The artist achieved great success across a number of different genres and one of his most popular was the use of local poor children from in and around the city of Seville. In most cases the artist would actually transform their difficult lives into imagery that was actually upbeat and hopeful, giving a charm to paintings such as the one found in front of us here - A Peasant Boy Leaning on a Sill. In this piece we find a young lad peering out from a small room whilst leaning on a sill. His clothes are hanging in an untidy manner, with no-one around to give him guidance. He seems unworried about this and displays as much innocence and happiness as the artist's portraits of models from richer backgrounds. Murillo is therefore reducing the gap which existed in Spanish society at the time, at least from the perspective of his own perceptions. In reality, of course, these differences existed and were extreme, but it did not mean that beggars and peasants could not be happy on occasion. One might compare this artwork to the likes of The Young Beggar and Two Women at a Window.

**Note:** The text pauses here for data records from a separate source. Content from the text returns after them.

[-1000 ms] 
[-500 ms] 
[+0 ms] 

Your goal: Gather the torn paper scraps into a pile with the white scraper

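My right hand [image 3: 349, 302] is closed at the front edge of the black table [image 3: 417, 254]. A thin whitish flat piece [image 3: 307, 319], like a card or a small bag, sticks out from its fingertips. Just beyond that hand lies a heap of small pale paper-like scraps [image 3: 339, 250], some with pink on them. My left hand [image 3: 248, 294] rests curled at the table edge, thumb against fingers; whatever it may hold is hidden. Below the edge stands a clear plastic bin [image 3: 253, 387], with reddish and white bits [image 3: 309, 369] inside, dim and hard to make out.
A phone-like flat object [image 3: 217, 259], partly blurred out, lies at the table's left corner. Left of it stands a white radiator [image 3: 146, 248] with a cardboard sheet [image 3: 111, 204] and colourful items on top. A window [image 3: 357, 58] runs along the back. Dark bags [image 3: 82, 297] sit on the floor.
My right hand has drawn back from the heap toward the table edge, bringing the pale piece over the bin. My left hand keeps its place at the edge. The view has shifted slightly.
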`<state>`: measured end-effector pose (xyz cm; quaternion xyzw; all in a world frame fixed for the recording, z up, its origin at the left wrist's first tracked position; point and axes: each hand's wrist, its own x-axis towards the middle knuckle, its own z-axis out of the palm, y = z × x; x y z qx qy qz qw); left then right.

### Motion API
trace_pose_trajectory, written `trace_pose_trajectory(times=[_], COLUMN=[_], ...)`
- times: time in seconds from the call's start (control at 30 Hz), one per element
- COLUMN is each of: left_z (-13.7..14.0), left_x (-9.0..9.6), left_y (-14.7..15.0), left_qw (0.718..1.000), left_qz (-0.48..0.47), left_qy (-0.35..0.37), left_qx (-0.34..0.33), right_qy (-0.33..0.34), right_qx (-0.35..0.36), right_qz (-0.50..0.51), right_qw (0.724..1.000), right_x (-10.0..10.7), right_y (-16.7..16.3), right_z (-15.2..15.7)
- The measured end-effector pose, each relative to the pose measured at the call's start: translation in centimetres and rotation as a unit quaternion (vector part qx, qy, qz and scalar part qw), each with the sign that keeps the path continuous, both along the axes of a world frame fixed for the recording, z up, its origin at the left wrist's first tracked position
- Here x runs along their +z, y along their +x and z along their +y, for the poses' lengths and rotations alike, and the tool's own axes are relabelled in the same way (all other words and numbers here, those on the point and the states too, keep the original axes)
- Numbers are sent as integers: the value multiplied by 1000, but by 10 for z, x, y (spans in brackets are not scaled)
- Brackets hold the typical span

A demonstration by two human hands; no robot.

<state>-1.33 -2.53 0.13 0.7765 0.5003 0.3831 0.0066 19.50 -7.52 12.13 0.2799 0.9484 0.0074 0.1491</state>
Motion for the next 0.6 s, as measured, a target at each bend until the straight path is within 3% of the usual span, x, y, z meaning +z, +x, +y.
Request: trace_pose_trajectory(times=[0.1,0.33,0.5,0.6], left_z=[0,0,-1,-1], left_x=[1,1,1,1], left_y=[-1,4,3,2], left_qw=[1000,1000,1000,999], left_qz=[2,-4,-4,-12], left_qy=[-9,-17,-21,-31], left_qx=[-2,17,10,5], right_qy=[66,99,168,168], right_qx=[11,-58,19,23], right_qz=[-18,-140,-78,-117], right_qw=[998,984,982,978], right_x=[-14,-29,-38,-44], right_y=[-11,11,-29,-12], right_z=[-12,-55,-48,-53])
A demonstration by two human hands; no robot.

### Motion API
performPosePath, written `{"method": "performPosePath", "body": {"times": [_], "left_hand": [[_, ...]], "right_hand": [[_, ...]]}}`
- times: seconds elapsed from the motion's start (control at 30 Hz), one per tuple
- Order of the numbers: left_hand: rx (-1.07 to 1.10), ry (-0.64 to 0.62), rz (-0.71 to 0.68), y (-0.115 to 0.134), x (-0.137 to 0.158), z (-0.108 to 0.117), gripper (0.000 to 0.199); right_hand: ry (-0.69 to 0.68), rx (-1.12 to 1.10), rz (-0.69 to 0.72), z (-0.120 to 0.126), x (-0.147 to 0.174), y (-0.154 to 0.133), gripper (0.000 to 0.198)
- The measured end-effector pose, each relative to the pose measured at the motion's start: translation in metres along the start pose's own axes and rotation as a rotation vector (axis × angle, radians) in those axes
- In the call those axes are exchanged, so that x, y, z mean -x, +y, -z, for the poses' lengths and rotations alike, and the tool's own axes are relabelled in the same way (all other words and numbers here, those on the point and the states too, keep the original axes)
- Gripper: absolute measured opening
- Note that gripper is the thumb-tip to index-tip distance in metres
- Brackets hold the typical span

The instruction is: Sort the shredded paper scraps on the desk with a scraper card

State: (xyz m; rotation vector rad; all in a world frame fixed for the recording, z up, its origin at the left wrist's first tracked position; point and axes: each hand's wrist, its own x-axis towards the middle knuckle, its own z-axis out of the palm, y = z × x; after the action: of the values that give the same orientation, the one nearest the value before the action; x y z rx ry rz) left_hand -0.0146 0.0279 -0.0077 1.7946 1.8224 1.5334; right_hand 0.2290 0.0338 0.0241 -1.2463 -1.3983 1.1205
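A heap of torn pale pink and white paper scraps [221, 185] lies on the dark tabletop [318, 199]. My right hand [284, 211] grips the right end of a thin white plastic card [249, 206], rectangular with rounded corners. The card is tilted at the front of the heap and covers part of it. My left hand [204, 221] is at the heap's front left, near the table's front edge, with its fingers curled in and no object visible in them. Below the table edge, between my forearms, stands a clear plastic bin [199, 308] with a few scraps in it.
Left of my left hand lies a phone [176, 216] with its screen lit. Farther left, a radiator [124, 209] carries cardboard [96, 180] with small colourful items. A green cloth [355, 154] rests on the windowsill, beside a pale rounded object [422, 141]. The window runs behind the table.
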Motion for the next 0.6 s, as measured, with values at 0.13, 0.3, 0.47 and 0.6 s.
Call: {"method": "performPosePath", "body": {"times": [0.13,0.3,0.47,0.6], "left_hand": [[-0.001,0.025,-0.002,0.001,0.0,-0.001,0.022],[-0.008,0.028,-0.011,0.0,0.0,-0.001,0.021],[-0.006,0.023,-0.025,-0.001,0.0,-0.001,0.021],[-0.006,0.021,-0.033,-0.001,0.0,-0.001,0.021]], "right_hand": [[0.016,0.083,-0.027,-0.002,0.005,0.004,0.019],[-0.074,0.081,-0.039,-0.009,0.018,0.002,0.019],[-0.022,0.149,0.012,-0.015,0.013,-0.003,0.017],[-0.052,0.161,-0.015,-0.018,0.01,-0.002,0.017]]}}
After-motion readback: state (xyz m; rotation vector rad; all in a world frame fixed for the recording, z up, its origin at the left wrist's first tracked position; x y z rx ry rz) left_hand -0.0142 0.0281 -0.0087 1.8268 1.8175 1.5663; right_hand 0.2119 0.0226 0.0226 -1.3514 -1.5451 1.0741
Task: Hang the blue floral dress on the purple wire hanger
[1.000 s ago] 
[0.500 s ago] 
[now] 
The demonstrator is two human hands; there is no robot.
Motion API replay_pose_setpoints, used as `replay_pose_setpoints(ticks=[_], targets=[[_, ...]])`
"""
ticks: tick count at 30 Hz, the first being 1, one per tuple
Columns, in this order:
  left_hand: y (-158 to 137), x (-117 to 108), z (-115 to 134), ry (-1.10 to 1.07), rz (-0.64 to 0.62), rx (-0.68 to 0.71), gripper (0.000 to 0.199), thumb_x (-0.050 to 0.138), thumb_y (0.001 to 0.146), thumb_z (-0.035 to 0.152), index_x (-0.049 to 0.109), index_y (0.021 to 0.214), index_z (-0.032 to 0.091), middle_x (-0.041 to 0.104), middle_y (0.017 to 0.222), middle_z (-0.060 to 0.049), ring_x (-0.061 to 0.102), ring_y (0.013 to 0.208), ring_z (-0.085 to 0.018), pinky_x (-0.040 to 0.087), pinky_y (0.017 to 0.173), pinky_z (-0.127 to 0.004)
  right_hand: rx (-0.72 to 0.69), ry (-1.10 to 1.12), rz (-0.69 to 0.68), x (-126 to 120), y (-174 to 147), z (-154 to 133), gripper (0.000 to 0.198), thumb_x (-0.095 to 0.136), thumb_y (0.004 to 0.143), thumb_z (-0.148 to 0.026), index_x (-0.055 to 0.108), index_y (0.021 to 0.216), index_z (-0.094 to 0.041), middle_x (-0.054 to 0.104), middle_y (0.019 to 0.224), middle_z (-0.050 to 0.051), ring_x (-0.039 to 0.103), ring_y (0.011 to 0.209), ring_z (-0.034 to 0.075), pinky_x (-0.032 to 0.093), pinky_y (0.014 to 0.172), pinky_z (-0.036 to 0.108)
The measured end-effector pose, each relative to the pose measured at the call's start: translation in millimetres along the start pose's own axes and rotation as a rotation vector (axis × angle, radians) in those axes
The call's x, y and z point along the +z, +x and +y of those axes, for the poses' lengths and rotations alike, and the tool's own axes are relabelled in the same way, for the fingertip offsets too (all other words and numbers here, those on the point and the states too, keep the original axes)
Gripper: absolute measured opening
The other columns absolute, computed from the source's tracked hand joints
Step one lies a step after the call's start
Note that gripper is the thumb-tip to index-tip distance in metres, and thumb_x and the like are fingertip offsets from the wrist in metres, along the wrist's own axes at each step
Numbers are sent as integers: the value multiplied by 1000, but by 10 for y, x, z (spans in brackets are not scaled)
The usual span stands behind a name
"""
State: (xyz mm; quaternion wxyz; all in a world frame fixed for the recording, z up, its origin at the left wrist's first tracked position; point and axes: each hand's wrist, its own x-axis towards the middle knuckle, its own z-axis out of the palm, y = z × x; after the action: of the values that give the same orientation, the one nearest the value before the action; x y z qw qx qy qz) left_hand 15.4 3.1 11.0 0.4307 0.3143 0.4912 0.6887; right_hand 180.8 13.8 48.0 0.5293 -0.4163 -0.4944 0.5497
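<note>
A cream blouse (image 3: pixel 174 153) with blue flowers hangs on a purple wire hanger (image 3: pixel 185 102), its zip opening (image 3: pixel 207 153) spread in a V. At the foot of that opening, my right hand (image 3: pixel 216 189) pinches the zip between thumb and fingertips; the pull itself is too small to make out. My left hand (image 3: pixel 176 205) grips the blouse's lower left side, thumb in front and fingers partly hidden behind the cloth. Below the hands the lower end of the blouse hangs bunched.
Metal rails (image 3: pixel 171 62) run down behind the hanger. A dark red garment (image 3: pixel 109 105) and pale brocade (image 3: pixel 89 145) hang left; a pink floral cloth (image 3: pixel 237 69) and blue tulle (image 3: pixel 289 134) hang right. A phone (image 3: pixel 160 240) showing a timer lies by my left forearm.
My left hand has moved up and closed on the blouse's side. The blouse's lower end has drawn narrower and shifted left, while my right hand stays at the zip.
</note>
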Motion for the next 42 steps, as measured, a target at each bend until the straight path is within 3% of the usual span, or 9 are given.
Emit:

Disease would wipe out a huge section of the Seville population during the artist's lifetime and so he would become more and more familiar with the poorer parts of society as the city started to struggle financially. He helped out with charity work too, in conjunction with the Church, and this would have made him even more aware of the growing problems within the city. He therefore chose to focus on the lives of such people within his art, though he had already done so before these problems became particularly acute. You will discover beggar boys and other street children within a number of his paintings and he also found suitable markets that would be interested in acquiring such works. The one issue that complicated this plan was the reduced strength of the foreign trade carried out in Seville, making it slightly harder for the artist to do business once the city started to suffer. Genre paintings such as this became a big part of his success, though some still know Murillo more for his religious depictions.
This painting resides in the National Gallery in London, UK. They host a few items from Murillo's career but in general are more focused on Italian, British and Flemish art. You will discover most of the biggest figures in European art on display here and those specifically interested in Murillo would probably be better heading to the Prado Museum in Madrid or perhaps the London-based Dulwich Gallery instead. In terms of the items to be found in the National Gallery, you might be interested in the likes of The Baptism of Christ by Piero della Francesca, The Rokeby Venus by Diego Velazquez and Diana and Actaeon by Titian, though there is plenty more to see besides just those paintings. The venue is based in central London, at Trafalgar Square, where you will also be able to see the permanent display of Landseer's Lions.